ASSIGNED TASK:
Once you have read the listing, write it all out exactly.

┏━━

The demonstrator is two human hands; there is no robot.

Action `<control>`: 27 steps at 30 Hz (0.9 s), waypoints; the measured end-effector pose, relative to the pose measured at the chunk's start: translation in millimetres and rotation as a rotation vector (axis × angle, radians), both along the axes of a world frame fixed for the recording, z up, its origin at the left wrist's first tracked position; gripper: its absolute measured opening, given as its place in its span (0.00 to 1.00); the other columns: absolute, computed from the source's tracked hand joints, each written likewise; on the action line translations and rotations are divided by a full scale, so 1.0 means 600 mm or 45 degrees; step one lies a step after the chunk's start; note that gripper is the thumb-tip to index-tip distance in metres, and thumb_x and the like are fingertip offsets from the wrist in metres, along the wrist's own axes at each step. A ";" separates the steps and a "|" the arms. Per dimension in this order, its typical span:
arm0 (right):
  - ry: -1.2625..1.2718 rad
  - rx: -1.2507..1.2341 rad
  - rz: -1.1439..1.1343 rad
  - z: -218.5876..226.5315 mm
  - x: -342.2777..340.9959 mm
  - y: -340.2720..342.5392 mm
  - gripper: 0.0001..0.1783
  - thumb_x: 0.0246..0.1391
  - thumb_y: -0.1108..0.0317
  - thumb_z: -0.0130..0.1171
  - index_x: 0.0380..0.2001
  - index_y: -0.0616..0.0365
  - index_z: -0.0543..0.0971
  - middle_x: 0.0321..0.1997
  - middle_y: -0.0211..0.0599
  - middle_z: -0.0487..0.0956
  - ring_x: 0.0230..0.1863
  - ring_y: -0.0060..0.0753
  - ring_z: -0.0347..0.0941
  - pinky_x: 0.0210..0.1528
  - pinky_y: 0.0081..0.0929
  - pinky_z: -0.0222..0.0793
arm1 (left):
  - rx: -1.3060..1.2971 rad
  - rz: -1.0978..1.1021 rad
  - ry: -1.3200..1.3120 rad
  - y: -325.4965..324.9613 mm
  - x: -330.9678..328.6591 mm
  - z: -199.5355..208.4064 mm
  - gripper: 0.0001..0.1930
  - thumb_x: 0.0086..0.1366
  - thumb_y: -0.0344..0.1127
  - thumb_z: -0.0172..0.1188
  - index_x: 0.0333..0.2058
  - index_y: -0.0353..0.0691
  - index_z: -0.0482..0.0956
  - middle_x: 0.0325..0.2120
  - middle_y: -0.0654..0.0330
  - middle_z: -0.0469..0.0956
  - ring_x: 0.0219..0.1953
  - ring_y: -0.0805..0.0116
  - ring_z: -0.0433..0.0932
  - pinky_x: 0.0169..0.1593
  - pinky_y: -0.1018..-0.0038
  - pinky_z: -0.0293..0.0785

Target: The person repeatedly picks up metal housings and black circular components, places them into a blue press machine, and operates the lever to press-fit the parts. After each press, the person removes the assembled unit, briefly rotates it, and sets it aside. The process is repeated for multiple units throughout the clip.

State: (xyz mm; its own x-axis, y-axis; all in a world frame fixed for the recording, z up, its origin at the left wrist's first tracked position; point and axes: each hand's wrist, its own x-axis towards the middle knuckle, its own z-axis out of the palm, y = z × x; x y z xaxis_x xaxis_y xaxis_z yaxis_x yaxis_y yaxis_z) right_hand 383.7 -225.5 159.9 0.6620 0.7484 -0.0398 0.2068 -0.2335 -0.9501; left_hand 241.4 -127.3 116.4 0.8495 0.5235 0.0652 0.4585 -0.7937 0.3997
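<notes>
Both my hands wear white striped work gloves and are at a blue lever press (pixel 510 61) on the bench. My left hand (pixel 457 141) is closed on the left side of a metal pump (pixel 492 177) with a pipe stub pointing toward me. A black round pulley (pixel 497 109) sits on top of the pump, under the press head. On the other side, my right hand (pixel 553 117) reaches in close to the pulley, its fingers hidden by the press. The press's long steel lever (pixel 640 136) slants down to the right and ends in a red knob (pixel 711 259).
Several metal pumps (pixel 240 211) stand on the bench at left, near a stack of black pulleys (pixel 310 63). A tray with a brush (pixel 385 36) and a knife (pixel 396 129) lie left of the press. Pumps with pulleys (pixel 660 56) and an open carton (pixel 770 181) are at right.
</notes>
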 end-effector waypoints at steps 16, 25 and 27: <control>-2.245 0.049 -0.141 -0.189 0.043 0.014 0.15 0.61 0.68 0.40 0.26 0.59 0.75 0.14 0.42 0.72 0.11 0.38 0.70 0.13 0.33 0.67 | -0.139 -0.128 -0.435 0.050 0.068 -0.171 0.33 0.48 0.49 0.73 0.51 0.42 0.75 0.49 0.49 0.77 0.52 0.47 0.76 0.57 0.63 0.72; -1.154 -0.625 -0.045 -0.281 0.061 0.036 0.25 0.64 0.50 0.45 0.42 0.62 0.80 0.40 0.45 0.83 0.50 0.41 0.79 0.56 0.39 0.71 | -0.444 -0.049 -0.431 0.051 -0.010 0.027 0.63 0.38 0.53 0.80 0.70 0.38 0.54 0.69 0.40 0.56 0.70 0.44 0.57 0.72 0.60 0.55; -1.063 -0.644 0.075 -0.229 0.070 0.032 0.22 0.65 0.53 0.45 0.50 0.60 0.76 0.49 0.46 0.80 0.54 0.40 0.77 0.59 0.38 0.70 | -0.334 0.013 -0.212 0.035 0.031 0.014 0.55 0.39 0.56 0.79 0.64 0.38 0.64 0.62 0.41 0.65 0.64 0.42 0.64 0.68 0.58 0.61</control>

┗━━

EXPECTED ANSWER:
The demonstrator is two human hands; there is no robot.

Action `<control>`: 27 steps at 30 Hz (0.9 s), waypoints; the measured end-effector pose, relative to the pose measured at the chunk's start: translation in millimetres and rotation as a rotation vector (axis × angle, radians), both along the axes of a world frame fixed for the recording, z up, its origin at the left wrist's first tracked position; gripper: its absolute measured opening, given as its place in its span (0.00 to 1.00); the other columns: absolute, computed from the source's tracked hand joints, each written likewise; on the action line translations and rotations are divided by a full scale, so 1.0 means 600 mm or 45 degrees; step one lies a step after the chunk's start; note that gripper is the thumb-tip to index-tip distance in metres, and thumb_x and the like are fingertip offsets from the wrist in metres, along the wrist's own axes at each step. A ";" separates the steps and a "|" the arms. Per dimension in this order, its typical span:
arm0 (right):
  - ry: -1.2625..1.2718 rad
  - rx: -1.2507..1.2341 rad
  - rz: -1.1439..1.1343 rad
  - z: -218.5876..226.5315 mm
  - x: -342.2777..340.9959 mm
  - y: -340.2720..342.5392 mm
  - gripper: 0.0001..0.1783
  - thumb_x: 0.0246..0.1391
  - thumb_y: -0.1108..0.0317
  - thumb_z: -0.0130..0.1171
  - index_x: 0.0380..0.2001
  - index_y: -0.0616..0.0365
  - index_z: -0.0543..0.0971
  - middle_x: 0.0321..0.1997
  - middle_y: -0.0211..0.0599
  - middle_z: -0.0487..0.0956
  - ring_x: 0.0230..0.1863
  - ring_y: -0.0060..0.0753
  - ring_z: -0.0347..0.0941
  - pinky_x: 0.0210..0.1528
  - pinky_y: 0.0081..0.0929
  - pinky_z: -0.0222..0.0793
arm1 (left):
  - rx: -1.3060..1.2971 rad
  - rz: -1.0978..1.1021 rad
  - ry: -1.3200..1.3120 rad
  - y: -325.4965..324.9613 mm
  - x: -330.9678..328.6591 mm
  - z: -199.5355..208.4064 mm
  - gripper: 0.0001..0.1930
  - thumb_x: 0.0086..0.1366
  - thumb_y: -0.0344..0.1127
  - thumb_z: -0.0172..0.1188
  - index_x: 0.0333..0.2058
  - index_y: -0.0353..0.0691
  - index_z: -0.0482..0.0956
  - middle_x: 0.0325..0.2120
  - middle_y: -0.0654..0.0330
  - middle_z: -0.0469..0.0956
  - ring_x: 0.0219..0.1953
  - ring_y: -0.0805..0.0116
  - ring_z: -0.0433..0.0932
  - pinky_x: 0.0169..0.1593
  - pinky_y: -0.1018..-0.0038
  - pinky_z: -0.0293..0.0785

Target: The person repeatedly picks up metal housings and black circular components, places them into a blue press machine, and operates the lever to press-fit the parts. After each press, the person removes the assembled unit, briefly rotates it, and sets it aside. The process is repeated for multiple units throughout the clip.

State: (xyz mm; its own x-axis, y-axis; all in a world frame fixed for the recording, z up, its origin at the left wrist's first tracked position; point and axes: each hand's wrist, its own x-axis towards the middle knuckle, its own z-axis out of the palm, y = z × x; x y z xaxis_x xaxis_y xaxis_z yaxis_x yaxis_y yaxis_z) right_hand 383.7 -225.5 159.9 0.6620 0.7484 -0.0398 0.2068 -0.2335 -0.9501; left_hand 241.4 -127.3 116.4 0.8495 0.5235 0.0652 0.4585 -0.7937 0.3997
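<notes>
Both my hands wear white striped work gloves and are at a blue lever press (pixel 510 61) on the bench. My left hand (pixel 457 141) is closed on the left side of a metal pump (pixel 492 177) with a pipe stub pointing toward me. A black round pulley (pixel 497 109) sits on top of the pump, under the press head. On the other side, my right hand (pixel 553 117) reaches in close to the pulley, its fingers hidden by the press. The press's long steel lever (pixel 640 136) slants down to the right and ends in a red knob (pixel 711 259).
Several metal pumps (pixel 240 211) stand on the bench at left, near a stack of black pulleys (pixel 310 63). A tray with a brush (pixel 385 36) and a knife (pixel 396 129) lie left of the press. Pumps with pulleys (pixel 660 56) and an open carton (pixel 770 181) are at right.
</notes>
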 end-effector waypoints at steps 16, 25 and 27: <control>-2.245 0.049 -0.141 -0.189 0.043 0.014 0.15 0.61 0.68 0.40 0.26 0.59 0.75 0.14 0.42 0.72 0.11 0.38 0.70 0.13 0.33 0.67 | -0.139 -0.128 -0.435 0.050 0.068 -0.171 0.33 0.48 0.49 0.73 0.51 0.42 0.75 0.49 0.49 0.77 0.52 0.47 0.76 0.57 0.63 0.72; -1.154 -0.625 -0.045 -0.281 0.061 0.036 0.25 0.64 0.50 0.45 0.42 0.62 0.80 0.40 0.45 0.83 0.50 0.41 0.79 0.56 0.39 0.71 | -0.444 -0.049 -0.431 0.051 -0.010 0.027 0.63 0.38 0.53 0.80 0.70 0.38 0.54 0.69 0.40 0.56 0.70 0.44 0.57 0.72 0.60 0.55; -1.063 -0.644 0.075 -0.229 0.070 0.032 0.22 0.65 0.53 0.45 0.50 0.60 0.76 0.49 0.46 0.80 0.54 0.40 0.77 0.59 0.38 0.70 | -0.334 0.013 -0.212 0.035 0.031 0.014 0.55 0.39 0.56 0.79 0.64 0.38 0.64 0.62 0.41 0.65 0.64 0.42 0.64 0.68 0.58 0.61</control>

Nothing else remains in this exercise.